▸ **What is expected**
When you reply, transcribe every line of the data below exactly.

▸ **Provided data**
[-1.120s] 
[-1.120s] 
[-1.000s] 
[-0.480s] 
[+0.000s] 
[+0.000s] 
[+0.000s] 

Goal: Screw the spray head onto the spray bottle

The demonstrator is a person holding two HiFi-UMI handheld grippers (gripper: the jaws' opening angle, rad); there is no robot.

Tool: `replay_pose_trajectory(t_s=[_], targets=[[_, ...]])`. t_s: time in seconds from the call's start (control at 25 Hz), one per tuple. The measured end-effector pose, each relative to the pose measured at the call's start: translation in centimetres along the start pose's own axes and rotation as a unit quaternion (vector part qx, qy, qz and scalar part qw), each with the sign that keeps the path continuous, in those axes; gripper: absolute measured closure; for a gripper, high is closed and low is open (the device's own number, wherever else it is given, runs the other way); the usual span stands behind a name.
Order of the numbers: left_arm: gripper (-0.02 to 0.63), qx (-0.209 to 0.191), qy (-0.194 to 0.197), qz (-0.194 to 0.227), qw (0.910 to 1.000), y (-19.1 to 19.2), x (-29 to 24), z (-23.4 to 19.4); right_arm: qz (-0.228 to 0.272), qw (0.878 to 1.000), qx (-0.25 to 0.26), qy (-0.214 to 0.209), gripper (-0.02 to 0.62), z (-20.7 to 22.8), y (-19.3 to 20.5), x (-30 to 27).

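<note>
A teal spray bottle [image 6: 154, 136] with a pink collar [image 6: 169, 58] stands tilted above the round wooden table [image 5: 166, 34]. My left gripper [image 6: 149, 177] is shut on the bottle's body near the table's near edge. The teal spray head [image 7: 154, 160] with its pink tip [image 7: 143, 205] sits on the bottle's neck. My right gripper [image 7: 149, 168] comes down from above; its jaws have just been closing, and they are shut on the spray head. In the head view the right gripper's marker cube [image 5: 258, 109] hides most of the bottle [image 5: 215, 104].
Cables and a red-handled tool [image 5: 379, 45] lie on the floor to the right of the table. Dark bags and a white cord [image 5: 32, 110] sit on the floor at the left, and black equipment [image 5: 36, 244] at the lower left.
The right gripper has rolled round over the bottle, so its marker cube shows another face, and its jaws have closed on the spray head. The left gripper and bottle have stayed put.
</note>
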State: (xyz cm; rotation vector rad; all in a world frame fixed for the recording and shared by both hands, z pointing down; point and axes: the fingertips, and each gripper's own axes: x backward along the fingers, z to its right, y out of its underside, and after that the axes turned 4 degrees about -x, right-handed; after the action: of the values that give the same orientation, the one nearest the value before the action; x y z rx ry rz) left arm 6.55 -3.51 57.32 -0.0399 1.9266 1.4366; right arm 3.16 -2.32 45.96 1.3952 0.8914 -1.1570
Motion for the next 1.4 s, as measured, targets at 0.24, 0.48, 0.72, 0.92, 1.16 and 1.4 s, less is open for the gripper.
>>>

▸ **Answer space**
[-1.120s] 
[-1.120s] 
[-1.000s] 
[-0.480s] 
[+0.000s] 
[+0.000s] 
[+0.000s] 

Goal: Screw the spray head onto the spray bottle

The demonstrator is a person holding two HiFi-UMI handheld grippers (gripper: the jaws' opening angle, rad); there is no robot.

Tool: `replay_pose_trajectory(t_s=[_], targets=[[_, ...]])`. t_s: time in seconds from the call's start (control at 25 Hz), one per tuple. The measured end-effector pose, each relative to the pose measured at the call's start: translation in centimetres along the start pose's own axes and rotation as a unit quaternion (vector part qx, qy, qz and scalar part qw), each with the sign that keeps the path continuous, in those axes; gripper: absolute measured closure; for a gripper, high is closed and low is open (the device's own number, wherever else it is given, runs the other way); the usual span stands behind a name.
Order of the numbers: left_arm: gripper (-0.02 to 0.63), qx (-0.209 to 0.191), qy (-0.194 to 0.197), qz (-0.194 to 0.227), qw (0.910 to 1.000), y (-19.1 to 19.2), x (-29 to 24), z (-23.4 to 19.4); right_arm: qz (-0.228 to 0.272), qw (0.878 to 1.000), qx (-0.25 to 0.26), qy (-0.214 to 0.209), gripper (-0.02 to 0.62), z (-20.7 to 22.8), y (-19.3 to 20.5), x (-30 to 27).

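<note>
A teal spray bottle [image 6: 154, 136] with a pink collar [image 6: 169, 58] stands tilted above the round wooden table [image 5: 166, 34]. My left gripper [image 6: 149, 177] is shut on the bottle's body near the table's near edge. The teal spray head [image 7: 154, 160] with its pink tip [image 7: 143, 205] sits on the bottle's neck. My right gripper [image 7: 149, 168] comes down from above; its jaws have just been closing, and they are shut on the spray head. In the head view the right gripper's marker cube [image 5: 258, 109] hides most of the bottle [image 5: 215, 104].
Cables and a red-handled tool [image 5: 379, 45] lie on the floor to the right of the table. Dark bags and a white cord [image 5: 32, 110] sit on the floor at the left, and black equipment [image 5: 36, 244] at the lower left.
The right gripper has rolled round over the bottle, so its marker cube shows another face, and its jaws have closed on the spray head. The left gripper and bottle have stayed put.
</note>
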State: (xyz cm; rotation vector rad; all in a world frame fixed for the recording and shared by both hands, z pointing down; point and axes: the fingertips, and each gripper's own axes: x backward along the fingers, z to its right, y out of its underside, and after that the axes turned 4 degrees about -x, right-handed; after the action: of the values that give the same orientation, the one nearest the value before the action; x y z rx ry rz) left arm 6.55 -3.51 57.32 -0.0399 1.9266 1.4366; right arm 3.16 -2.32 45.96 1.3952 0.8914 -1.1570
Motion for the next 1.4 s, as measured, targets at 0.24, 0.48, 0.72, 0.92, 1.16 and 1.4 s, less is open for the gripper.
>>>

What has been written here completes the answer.